As more and more people receive their vaccinations, the possibility of resuming social interactions, commuting, office life, and indoor dining is moving towards us like clouds on a windy day. This is exciting for some folks, but not everyone. For more than a few folks, the thought of returning to the weekday commute, enduring family parties, or having to see the boss face to face on a regular basis can be dread inducing.
Let’s face it, many of us have been able to enjoy “socially distancing” from people that we’d actually love to stay away from permanently. Maybe it’s an interfering in-law, or a person who sits way too close to you on the bus (when there are other open spots available), or the annoying coworker that always interrupts you while you are at your desk, there is probably at least one person that you have enjoyed seeing less of during pandemic times. Having mixed feelings about returning to a less socially distanced life is understandable and quite normal.
Reflecting On Your Life Before Covid-19 Can Help Prepare You For After
Right now, before things begin to fully open up again, you have an opportunity to think about how you want to live your life moving forward. You can reflect on what benefits you experienced from the restrictive safety measures, who you are looking forward to getting closer to again, and how to manage your anxieties about facing the people and environments that you’ve been able to avoid for over a year now. This is something you can do either alone, with a therapist, or a trusted friend. Consider how you managed being in these social situations before the pandemic began. How did you cope? Was it enough, or were these situations difficult before as well? Is there something that you can do differently, this time around? The nice thing about the life altering events of Covid-19 is that it gives a valid reason for new changes in your behaviour, after all, living a socially distanced life for a year has impacted everyone in different ways.
Now is the perfect time to learn how to take care of yourself during social situations. This doesn’t mean avoiding anything or anyone that makes you anxious, but rather setting yourself up so that you are supported and cared for, should nerves and feelings arise. Make a plan that you can put into action with a significant other when you go to family events, that way if you begin to feel overwhelmed, they can support you in a way that is helpful, possibly by going for a quick walk around the block together to take a moment to relax and get grounded.
Remember that if you continue to be too anxious to enjoy yourself, it is okay to say your goodbyes and head home a little early. If you feel jittery about being back at the office, try redesigning your workspace to be more conducive to the flow of your day, have an item or two that helps you to feel more relaxed such as a squishy ball or a photo from vacation. You can even create a sign for well meaning but disruptive co-workers to let them know that you only wish to be interrupted for important work related reasons.
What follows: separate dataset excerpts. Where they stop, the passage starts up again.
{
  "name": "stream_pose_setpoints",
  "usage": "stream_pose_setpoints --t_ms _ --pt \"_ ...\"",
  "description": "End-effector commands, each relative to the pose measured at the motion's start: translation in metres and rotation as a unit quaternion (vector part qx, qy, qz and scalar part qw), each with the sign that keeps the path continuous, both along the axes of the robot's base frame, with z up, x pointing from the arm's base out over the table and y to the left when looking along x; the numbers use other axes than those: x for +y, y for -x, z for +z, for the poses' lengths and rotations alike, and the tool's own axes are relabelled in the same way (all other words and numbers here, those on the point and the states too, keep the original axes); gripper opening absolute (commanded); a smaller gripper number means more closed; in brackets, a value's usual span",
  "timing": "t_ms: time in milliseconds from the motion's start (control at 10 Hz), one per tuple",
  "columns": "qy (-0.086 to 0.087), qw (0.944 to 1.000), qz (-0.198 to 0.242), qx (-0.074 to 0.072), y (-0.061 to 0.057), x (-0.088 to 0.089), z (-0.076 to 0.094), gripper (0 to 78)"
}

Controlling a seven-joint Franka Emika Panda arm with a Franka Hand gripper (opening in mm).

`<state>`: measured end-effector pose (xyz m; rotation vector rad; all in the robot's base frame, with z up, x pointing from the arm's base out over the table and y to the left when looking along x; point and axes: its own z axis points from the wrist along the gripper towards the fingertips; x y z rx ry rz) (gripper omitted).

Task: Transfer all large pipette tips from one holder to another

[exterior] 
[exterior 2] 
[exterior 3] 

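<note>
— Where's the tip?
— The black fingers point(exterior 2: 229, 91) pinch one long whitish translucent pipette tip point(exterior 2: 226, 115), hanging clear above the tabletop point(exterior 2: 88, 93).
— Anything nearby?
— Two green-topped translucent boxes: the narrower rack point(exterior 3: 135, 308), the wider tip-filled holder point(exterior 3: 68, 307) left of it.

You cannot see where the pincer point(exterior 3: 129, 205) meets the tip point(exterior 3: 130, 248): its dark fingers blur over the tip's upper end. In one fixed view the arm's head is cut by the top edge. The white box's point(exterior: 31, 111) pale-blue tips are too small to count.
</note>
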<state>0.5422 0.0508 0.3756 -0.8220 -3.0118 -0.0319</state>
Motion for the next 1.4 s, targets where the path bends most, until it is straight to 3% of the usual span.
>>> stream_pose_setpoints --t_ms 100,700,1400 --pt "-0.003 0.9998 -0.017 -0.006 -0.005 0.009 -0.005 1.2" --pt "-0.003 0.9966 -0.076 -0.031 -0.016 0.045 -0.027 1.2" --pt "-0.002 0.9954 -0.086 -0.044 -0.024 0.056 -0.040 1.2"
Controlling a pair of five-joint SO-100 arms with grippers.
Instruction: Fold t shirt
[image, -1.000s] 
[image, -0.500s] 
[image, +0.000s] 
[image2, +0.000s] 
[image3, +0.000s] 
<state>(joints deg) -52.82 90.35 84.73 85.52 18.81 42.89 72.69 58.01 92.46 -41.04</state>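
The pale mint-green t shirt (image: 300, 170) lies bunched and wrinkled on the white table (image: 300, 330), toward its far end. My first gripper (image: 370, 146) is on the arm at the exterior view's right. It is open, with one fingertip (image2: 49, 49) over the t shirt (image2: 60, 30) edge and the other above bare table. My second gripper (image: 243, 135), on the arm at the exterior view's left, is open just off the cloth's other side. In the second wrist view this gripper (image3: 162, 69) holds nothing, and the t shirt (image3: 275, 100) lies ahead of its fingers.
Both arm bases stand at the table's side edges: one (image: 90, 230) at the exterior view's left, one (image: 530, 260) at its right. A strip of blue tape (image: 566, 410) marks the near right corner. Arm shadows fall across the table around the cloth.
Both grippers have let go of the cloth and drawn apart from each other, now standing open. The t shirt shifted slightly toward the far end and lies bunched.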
Pandemics Can End, So Do Relationships
If You Are Feeling Anxious Or Depressed About The Loosening Of Social Distancing Restrictions Here’s How To Get Support
Depression and anxiety are both conditions that are treatable with professional support. Your first step should be to reach out to your primary healthcare provider and express your concerns. They will recommend steps to take such as talking to a counsellor, seeking out support groups, or taking medication. It’s important to note that sometimes it might take a few tries with different medication, or you may have to meet with a few different therapists before you meet the right mental health professional that you connect with.